Ein Titan im Jogginganzug? – 7y besucht „Prometheus – Burning Down the House“ im Jungen Nationaltheater Mannheim

Unsere Klasse 7y besuchte am 15. Mai 2023 mit Frau Christmann und Herrn Strub die Inszenierung „Prometheus – Burning Down The House“ (Regie: Manuel Moser) im Jungen Nationaltheater Mannheim. Im Zentrum des Stückes stand das Dilemma von Prometheus: Der Titan muss sich entscheiden, ob ihm seine eigene seelische Freiheit oder seine Beziehung zum Göttervater Zeus wichtiger ist.

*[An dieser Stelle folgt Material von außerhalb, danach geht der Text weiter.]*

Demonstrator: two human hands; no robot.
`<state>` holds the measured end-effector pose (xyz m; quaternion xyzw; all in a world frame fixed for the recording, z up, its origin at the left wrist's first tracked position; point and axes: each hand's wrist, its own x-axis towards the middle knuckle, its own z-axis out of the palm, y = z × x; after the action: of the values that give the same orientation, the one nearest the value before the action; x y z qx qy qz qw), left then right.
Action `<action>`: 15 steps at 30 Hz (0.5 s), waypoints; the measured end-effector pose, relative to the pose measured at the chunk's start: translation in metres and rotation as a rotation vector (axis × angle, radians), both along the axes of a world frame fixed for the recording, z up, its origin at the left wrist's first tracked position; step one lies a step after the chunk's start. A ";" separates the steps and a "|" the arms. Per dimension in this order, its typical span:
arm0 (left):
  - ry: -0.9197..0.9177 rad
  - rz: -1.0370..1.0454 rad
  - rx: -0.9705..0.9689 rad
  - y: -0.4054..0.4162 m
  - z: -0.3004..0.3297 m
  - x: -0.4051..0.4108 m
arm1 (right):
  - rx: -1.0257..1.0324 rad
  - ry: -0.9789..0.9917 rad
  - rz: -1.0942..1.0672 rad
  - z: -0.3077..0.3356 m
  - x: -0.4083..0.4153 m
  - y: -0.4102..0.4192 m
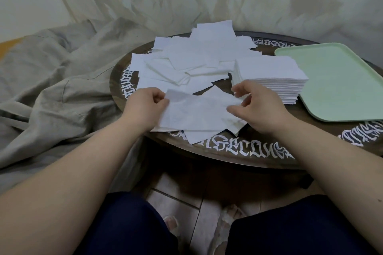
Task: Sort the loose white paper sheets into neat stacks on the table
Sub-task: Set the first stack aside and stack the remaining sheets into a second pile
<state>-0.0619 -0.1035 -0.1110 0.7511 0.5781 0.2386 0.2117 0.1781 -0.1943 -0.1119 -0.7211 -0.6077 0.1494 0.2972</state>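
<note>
One neat stack point(269, 76), one loose pile point(186, 58), one tray point(339, 80)
Left hand point(145, 103) and right hand point(257, 105) each pinch an end of one sheet point(194, 109) between them.

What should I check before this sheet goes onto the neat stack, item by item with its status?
1. Left hand pinches the held sheet: ok.
2. Right hand pinches its other end: ok.
3. Only one sheet pinched: cannot tell.
4. Neat stack squared, top free: ok.
5. Stack fully on the table, beside the green tray: ok.
6. Loose pile sorted: not ok.
</note>
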 end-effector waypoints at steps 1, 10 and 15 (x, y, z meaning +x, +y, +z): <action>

Prometheus ist ein Titan, der die Menschen erschaffen hat. Er hatte versucht, an alles zu denken – an eine Lunge zum Atmen sowie ein Herz als Blutpumpe. Auch hatte er vorhergesehen, dass sich die Menschen streiten werden, doch welches Ausmaß diese Auseinandersetzungen haben würden, konnte er nicht ahnen.

 

Als Prometheus den Göttervater Zeus mit einem Täuschungsversuch erzürnte, versagte dieser den Menschen das Feuer. Der Titan aber widersetzte sich ihm, stahl den Göttern das Feuer und brachte es seinen Geschöpfen. Zeus wurde daraufhin unendlich wütend und kettete Prometheus zur Strafe an einen Felsen im Kaukasusgebirge. So kam jeden Tag ein von Zeus entsandter Adler, um dem Gefangenen die Leber aus dem Leib zu picken, die immer wieder nachwuchs, sodass Prometheus täglich aufs Neue Höllenschmerzen erleiden musste. Irgendwann erließ Zeus ihm die Strafe. Doch auch psychische Qualen plagten Prometheus: Er hatte den Menschen das Feuer gegeben und diese trieben nur Unfug damit:

„Mord. Waldbrände. Ganze Städte glühten. Für euch war das brutal langweilig. Hab nicht gedacht, dass ihr damit Kriege führt. Euch gegenseitig zerstört. Immer mehr Feuer! Immer mehr Macht!“

So berichtet Prometheus im Stück von seinen Schuldgefühlen, führt Selbstgespräche zwischen Tränen und Gelächter, tanzt auf Zylindern wie ein hilfloser Kreisel und erklärt sich in der auf der Bühne inszenierten Talkshow „Das Geständnis“, für die er einen unserer Mitschüler als Moderator auswählte. Dieses Geständnis bringt ihm am Ende seine Freiheit zurück, denn die Verbindung zu Zeus, symbolisiert durch drei vom Bühnenhimmel herabhängende Metallketten, wird letztlich gekappt. Das Klirren der herabfallenden Ketten verdeutlichte, dass damit auch von Prometheus eine schwere Last abfällt. Insgesamt war das Bühnenbild sehr einfach gestaltet: Sieben schwarze Zylinder fungierten als Thron, als Kaukasusfelsen oder als Parcourselemente, an denen sich Prometheus austobte. Der Schauspieler Sebastian Reich turnte darauf herum und schwitzte im Licht der Scheinwerfer. Das war für die Zuschauer extrem anzusehen, passte jedoch sehr zur Hektik und Nervosität der Figur. Je nach Stimmungslage wurden passende Lichteffekte eingesetzt: Bei Zeus erschienen Blitze, bei den Parcourseinlagen ging das Licht schnell an und aus. Auch die Musik unterstützte diese Wirkung, es wurde Elektro, Dance und Pop eingespielt. Als Kostüm trug der Schauspieler keine Robe, wie man sie sich für einen Gott oder Titanen vorstellt, sondern Jogginghose und -jacke in Gold. Die Inszenierung war sehr modern gestaltet und deshalb ansprechend für Jugendliche. Außerdem wurden ernste Stellen immer wieder aufgelockert durch Witze oder lustige Darstellungen, so dass wir nicht nur vieles über den Mythos des Titanen gelernt, sondern auch viel gelacht haben. Nach der Vorstellung durften wir uns noch mit dem Schauspieler, dem Choreografen und der Mitarbeiterin für die Öffentlichkeitsarbeit unterhalten. Besonders überrascht war ich, als ich merkte, dass der Schauspieler Sebastian einen ganz anderen Charakter hat als die Figur, die er im Stück verkörperte. Er spielte den Prometheus äußerst nervös und verzweifelt, war im Gespräch mit uns aber ganz entspannt. Unsere Klasse war sehr beeindruckt von dieser Inszenierung. Mein persönliches Highlight war der Moment, als mit einem Mal die fesselnden Ketten vom Götterhimmel auf den Boden rasselten und Prometheus endlich frei war. Da war es dann im ganzen Saal still. Totenstill. Aber überzeugt euch selbst!